Many enterprises are undertaking primary key reengineering projects for their core business tables. These tables keep information on an enterprise's suppliers, partners, customers, orders, locations, employees, and so forth. The purpose of these projects is to replace the "intelligent keys" of these tables with "unintelligent" keys.
The cost of these reengineering projects is often very high, and for one "key" reason: when the primary keys of a table are changed, all their foreign key instances must be changed, too. And the foreign keys of an enterprise's core tables are everywhere! They occur in other tables in the same database and also in tables in other databases such as the enterprise data warehouse, downstream data marts, operational data stores and online or batch transaction processing systems. They may even occur in the databases of other companies with which the enterprise does business.
Referential integrity is usually enforced only within the physical database that contains the core table itself. But the instances in tables in other databases are also foreign keys, and they must be changed, too. Moreover, foreign keys exist not just in these online databases, but also in off-line electronic archives not to mention microfiche and hard copy where, of course, they cannot be changed.
Consider the effort to propagate changes in just one table's primary keys to their foreign keys in that table's own database and to their foreign keys in physically distinct databases. Ideally, a change to a primary key value should be done as one atomic transaction; but this usually isn't possible when large, physically distinct databases are involved. So there is a period of time often weeks and months, if many databases are involved over which the changes take place. During this time, joins will fail for the foreign key instances which haven't yet been changed. Consequently, the databases will report incorrect information when queried.

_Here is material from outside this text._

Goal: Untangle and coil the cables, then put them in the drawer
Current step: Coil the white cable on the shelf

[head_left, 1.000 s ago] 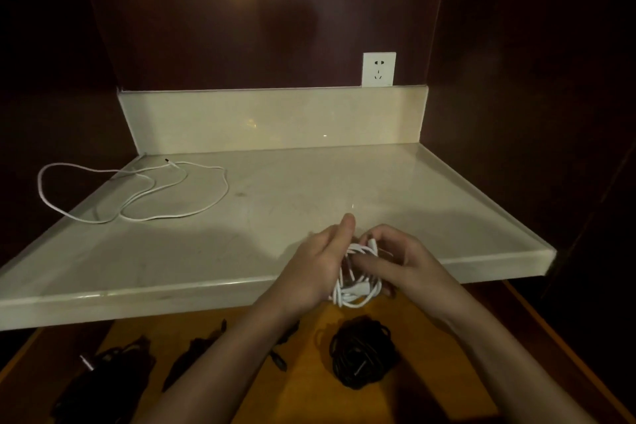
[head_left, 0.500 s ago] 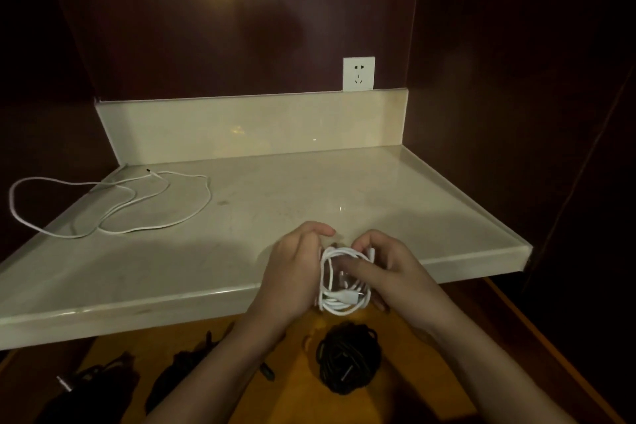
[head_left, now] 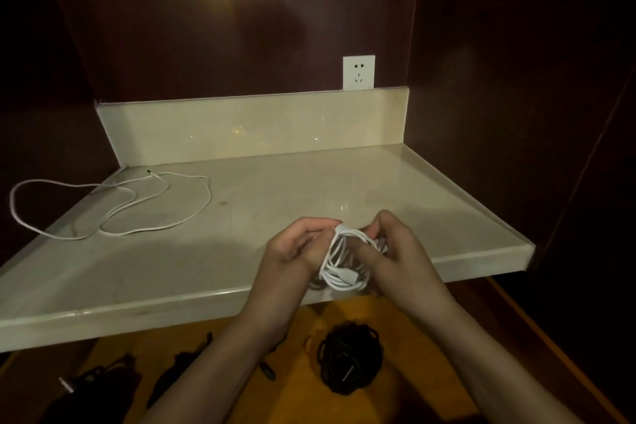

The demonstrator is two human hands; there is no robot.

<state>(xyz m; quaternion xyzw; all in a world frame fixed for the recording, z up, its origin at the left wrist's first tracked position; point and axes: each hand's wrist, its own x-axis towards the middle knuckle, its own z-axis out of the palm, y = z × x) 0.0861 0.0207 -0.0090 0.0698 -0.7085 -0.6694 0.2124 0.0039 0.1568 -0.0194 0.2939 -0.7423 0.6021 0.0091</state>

If we want to avoid reporting incorrect information on important business objects, we must use some kind of cross-reference table until all foreign key instances have been changed to the new values. Cross-reference tables track which foreign keys have been changed to the new values and which ones have not. They are useful only if all queries that contain joins based on the foreign keys are altered to add an intermediate join to the cross-reference table; and this can be a very expensive process. What's more, after all of the foreign key instances have been changed, the cross-reference table must be discarded. Consequently, the queries have to be changed back to make the direct join and not use the cross- reference intermediary. Again and again, with one database after another, this lengthy and expensive process must take place until all the foreign key instances of all the primary keys of that core table have been changed.
Thus, reengineering the primary keys of just one core table, for a large enterprise, can take a year or more and millions of dollars. I'll call the factor that accounts for this tremendous time and cost "the foreign key ripple effect." On the bottom line, it outweighs all other costs of reengineering primary keys by perhaps an order of magnitude.

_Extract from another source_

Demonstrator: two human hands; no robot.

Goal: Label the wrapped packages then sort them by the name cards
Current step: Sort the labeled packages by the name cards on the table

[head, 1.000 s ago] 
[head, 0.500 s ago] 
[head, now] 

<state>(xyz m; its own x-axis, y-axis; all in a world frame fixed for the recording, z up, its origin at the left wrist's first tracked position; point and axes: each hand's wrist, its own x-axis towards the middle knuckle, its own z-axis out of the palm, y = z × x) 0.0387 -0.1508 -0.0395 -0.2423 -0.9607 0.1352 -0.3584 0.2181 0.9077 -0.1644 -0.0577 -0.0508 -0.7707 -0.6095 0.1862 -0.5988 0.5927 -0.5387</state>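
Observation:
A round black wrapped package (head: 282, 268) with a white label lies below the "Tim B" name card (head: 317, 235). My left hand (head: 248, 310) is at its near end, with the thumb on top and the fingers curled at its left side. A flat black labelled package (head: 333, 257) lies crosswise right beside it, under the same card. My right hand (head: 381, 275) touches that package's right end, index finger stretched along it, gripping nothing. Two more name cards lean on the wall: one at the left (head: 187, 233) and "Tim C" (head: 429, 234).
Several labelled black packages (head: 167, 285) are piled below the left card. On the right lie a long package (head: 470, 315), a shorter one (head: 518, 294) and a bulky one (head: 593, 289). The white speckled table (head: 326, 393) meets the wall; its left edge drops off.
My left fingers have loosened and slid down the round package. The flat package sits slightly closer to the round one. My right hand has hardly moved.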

With this kind of cost for these reengineering efforts, we'd better do it right the first time! However, every primary key reengineering project that I have seen or heard of is doing it the wrong way, by reengineering to unintelligent keys only. These reengineering projects will only solve part of the problem because they are based on an incomplete understanding of the semantic requirements for unique identifiers in databases. If these projects, whose objective is to reengineer from intelligent keys to unintelligent keys, are allowed to continue, they will have to be followed by a second round of equally costly projects. The second time, the objective will be to reengineer from unintelligent keys to what I call "enterprise keys."
The good news is that we can reengineer from intelligent keys directly to enterprise keys. We don't have to first reengineer to unintelligent keys and then reengineer a second time to enterprise keys. In this series, I will show that the problem is indeed as serious as I have said and that it is indeed avoidable. I will also show how to avoid it.
Entity and Object Integrity
Basically, the problem is that both intelligent and unintelligent keys satisfy the entity integrity constraint, but neither satisfy the constraint of "object integrity." Entity integrity is the constraint that the primary key values in a relational table must be unique across all of its rows. Object integrity, as this article will explain, subsumes entity integrity under a stronger requirement. It requires that every primary key instance must be different from the other primary key instances of its own table and also from all primary key instances of an entire set of other tables.
That entire set of tables, across which a primary key value must be unique, forms a "namespace." For our purposes, a namespace is simply a set of tables across which the identifier for every row must be unique. This namespace might be a single physical database; but the larger the namespace, the greater the benefits of object integrity. So an enterprise would do well to include all of its principal databases in its initial namespace. Later, a namespace shared with the enterprise's principal suppliers, partners and customers could be created at little incremental cost.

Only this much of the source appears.